BEGIN Extracted entries

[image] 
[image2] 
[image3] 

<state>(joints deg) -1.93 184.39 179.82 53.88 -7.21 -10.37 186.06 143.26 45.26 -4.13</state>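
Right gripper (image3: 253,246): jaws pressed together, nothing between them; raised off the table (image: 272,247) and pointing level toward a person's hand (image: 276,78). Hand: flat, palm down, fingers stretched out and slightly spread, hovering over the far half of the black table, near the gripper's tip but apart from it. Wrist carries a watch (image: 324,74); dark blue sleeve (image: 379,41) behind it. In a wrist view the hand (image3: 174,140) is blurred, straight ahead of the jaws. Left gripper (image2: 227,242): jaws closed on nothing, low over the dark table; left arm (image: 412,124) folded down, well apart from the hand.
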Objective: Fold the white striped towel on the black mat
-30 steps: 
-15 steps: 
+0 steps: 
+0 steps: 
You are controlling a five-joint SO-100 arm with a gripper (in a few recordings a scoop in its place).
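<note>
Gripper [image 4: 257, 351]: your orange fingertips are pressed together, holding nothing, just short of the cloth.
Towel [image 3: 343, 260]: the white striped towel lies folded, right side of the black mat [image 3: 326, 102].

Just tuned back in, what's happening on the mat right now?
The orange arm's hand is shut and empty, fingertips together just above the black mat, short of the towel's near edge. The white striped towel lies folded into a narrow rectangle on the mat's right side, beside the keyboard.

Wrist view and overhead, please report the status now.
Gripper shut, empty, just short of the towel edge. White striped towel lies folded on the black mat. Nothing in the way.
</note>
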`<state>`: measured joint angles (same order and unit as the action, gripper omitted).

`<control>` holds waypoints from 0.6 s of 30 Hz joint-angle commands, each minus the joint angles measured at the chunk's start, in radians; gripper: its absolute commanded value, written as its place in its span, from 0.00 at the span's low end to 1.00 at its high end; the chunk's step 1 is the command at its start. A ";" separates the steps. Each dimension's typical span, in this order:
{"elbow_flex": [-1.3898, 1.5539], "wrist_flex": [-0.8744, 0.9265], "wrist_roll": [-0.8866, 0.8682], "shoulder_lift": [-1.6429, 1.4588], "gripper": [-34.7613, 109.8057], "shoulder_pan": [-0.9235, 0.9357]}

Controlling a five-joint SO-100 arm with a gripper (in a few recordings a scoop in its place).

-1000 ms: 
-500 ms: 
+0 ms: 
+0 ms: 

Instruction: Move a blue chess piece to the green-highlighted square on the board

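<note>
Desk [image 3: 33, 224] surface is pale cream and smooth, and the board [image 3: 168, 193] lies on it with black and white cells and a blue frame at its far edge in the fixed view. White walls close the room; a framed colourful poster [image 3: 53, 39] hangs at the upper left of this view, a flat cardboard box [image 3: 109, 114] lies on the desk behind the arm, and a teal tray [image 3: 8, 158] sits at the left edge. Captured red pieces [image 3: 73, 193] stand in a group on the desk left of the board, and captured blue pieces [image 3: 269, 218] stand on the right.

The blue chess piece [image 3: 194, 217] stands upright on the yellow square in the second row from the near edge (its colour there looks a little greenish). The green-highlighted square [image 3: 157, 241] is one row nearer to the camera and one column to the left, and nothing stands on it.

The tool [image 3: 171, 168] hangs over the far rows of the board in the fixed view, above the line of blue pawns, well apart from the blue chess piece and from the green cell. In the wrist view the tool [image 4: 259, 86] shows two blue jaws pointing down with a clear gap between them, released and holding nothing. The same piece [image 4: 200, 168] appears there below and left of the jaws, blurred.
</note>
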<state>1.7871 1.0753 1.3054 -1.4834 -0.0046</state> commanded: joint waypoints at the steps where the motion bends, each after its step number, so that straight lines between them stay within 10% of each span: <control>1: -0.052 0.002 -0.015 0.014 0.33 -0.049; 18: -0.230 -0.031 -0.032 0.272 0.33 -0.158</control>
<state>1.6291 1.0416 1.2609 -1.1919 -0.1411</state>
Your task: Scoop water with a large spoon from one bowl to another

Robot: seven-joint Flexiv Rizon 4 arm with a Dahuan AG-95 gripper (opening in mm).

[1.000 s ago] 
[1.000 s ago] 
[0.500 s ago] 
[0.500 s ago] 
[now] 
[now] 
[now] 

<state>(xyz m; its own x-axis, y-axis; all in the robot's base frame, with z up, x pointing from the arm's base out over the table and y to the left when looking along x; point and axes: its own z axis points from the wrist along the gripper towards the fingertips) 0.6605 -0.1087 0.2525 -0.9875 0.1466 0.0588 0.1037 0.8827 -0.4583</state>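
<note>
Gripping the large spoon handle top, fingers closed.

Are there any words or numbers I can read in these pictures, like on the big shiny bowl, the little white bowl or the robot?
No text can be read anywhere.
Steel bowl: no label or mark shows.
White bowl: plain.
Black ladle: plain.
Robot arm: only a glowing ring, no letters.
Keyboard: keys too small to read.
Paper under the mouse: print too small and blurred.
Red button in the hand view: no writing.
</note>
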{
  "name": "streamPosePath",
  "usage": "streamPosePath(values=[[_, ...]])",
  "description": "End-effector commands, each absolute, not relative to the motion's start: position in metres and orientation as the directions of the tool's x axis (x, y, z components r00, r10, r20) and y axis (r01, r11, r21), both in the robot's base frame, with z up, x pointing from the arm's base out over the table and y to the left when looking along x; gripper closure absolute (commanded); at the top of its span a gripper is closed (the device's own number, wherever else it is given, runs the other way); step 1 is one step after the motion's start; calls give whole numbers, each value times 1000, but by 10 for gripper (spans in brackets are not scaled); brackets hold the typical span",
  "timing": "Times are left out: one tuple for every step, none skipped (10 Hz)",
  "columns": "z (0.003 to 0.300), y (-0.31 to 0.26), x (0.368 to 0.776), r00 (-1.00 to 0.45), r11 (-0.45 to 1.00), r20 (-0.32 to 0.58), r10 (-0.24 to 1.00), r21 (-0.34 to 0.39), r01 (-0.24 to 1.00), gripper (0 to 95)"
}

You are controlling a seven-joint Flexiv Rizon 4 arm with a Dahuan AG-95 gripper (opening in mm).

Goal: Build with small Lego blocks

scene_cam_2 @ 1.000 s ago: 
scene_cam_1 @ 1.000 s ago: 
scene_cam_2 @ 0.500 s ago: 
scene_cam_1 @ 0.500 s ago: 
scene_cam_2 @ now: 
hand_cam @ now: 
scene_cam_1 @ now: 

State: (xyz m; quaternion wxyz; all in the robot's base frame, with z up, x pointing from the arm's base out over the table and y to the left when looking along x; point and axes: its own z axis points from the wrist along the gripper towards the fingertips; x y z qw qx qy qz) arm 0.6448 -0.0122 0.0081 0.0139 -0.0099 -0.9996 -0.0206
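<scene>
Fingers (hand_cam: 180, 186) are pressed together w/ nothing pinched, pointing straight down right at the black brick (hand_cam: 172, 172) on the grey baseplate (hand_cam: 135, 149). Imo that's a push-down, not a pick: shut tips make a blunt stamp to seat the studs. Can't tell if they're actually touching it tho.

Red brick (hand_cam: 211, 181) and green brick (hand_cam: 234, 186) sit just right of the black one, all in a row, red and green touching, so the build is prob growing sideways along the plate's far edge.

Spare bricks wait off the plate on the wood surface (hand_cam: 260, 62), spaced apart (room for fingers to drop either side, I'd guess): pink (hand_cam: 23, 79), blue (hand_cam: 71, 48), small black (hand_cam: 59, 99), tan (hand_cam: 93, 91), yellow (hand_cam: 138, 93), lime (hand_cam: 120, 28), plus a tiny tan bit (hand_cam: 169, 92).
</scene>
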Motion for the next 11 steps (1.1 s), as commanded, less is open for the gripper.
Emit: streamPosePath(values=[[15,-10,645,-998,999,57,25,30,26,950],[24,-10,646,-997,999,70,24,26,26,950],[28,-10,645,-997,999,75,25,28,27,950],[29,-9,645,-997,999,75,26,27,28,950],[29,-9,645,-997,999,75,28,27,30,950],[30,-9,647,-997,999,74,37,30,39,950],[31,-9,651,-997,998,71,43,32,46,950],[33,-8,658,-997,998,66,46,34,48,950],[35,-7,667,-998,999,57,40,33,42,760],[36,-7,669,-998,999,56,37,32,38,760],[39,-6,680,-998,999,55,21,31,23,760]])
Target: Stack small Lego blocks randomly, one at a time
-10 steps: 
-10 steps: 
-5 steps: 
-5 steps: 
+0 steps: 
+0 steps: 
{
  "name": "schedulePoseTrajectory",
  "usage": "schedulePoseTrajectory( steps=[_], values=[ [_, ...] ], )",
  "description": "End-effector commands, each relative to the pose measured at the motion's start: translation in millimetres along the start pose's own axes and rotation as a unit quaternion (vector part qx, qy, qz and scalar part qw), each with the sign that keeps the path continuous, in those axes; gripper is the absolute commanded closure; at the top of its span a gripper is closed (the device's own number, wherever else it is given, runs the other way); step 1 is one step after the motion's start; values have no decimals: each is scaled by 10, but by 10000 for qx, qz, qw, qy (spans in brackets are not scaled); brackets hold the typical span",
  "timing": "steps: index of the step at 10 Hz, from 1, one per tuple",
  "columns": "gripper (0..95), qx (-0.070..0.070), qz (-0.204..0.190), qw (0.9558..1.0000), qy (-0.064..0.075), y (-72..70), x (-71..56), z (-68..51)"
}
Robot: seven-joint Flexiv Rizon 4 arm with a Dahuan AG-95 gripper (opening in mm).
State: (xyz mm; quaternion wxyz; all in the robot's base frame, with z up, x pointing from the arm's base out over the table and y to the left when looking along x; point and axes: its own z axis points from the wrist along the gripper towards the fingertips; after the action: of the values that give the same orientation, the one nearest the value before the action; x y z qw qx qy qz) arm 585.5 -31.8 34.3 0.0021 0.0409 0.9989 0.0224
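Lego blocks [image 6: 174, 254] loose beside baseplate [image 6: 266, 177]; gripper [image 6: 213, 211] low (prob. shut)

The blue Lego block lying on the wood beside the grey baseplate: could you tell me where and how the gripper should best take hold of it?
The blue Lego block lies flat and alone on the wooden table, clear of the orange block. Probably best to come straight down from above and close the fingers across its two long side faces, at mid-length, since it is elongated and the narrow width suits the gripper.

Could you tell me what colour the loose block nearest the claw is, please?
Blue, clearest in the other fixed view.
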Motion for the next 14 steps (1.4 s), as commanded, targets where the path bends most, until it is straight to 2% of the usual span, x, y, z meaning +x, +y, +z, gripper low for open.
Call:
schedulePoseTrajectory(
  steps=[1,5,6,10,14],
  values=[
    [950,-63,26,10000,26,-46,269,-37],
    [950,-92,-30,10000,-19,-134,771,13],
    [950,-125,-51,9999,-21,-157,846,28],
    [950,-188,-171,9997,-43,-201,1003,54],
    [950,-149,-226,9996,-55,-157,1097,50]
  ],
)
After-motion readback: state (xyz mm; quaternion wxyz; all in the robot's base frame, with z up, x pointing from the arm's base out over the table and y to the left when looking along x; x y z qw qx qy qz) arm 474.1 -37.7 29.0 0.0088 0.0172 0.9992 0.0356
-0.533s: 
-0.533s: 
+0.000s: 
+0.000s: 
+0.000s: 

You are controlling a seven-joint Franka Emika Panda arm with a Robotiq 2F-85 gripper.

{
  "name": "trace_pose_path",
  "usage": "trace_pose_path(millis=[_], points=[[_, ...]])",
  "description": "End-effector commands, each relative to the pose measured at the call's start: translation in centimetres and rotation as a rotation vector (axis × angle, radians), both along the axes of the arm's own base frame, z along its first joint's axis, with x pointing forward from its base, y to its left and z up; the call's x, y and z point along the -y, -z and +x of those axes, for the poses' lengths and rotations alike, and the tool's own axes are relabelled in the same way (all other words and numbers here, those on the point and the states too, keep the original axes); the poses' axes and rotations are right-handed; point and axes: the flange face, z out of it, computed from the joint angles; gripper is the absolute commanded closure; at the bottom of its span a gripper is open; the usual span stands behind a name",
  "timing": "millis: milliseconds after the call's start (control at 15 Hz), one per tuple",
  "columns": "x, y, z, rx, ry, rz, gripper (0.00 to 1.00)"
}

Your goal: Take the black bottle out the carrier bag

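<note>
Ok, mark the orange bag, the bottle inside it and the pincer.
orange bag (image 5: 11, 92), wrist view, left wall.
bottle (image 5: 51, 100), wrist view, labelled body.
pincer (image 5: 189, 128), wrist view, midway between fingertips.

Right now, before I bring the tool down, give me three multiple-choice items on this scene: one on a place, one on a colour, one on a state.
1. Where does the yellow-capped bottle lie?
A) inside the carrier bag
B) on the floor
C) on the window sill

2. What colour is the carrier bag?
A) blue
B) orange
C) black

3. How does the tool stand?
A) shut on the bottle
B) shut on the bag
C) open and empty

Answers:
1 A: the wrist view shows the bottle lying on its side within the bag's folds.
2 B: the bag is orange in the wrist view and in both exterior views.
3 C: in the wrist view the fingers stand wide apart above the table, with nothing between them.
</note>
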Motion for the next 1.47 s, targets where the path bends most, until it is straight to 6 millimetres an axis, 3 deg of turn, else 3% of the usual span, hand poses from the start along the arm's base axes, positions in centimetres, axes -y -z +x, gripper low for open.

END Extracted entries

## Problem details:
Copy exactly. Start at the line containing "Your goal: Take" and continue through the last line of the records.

## Exercise output:
Your goal: Take the black bottle out the carrier bag

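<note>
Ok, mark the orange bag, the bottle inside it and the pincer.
orange bag (image 5: 11, 92), wrist view, left wall.
bottle (image 5: 51, 100), wrist view, labelled body.
pincer (image 5: 189, 128), wrist view, midway between fingertips.

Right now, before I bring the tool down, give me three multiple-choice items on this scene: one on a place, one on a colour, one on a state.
1. Where does the yellow-capped bottle lie?
A) inside the carrier bag
B) on the floor
C) on the window sill

2. What colour is the carrier bag?
A) blue
B) orange
C) black

3. How does the tool stand?
A) shut on the bottle
B) shut on the bag
C) open and empty

Answers:
1 A: the wrist view shows the bottle lying on its side within the bag's folds.
2 B: the bag is orange in the wrist view and in both exterior views.
3 C: in the wrist view the fingers stand wide apart above the table, with nothing between them.
</note>
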Motion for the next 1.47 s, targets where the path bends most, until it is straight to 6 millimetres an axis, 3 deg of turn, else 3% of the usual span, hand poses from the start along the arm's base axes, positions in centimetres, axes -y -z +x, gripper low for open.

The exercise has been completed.